Research institute in Novosibirsk, Russia

Research Institute of Clinical and Experimental Lymphology (Научно-исследовательский институт клинической и экспериментальной лимфологии) is a scientific and medical organization in Sovetsky District of Novosibirsk, Russia. It was founded in 1991. The institute is located in Nizhnyaya Yeltsovka Microdistrict. It is a branch of the Institute of Cytology and Genetics.

==History==
The collective of Novosirsk lyphologists originated at the Department of Anatomy of the Novosibirsk Medical Institute. In 1948, this department was headed by Professor Konstantin Romodanovsky, who participated in the development of a new scientific direction for that time, called the functional morphology of the lymphatic system.

In 1981, the Institute of Physiology of the Siberian Branch of the Academy of Medical Sciences of the USSR organized the Laboratory of Functional Morphology of the Lymphatic System headed by Yuri Borodin, a disciple of Professor Romodanovsky. In 1989, the facility was transformed into the Department of Lymphology, then it was reorganized into an independent laboratory which was named the Laboratory of Clinical and Experimental Lymphology (1990). In 1991, it became an institute.

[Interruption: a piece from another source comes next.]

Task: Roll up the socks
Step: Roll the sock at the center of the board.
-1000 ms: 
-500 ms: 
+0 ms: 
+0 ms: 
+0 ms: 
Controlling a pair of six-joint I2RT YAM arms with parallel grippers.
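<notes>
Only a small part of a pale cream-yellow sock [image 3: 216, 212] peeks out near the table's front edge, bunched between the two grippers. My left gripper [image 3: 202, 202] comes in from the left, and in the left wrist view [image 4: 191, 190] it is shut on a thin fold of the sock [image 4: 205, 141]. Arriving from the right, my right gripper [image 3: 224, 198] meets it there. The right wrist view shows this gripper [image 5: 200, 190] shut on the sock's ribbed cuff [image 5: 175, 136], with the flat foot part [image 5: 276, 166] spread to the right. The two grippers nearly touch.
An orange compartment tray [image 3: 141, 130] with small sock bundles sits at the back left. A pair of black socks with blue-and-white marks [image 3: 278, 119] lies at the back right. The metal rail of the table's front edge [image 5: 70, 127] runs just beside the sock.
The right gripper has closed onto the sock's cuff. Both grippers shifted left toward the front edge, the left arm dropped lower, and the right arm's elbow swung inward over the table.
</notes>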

In 2017, the institute became a branch of the Institute of Cytology and Genetics.

==Activity==
Development of treatment methods for primary and secondary lesions of the lymphatic system and methods of lymph detoxification, the study of the effect of medications on the lymphatic system, analysis of the prevalence of diseases of the lymphatic system, rehabilitation of patients suffering from pathologies of the lymphatic system, the training of medical practitioners etc.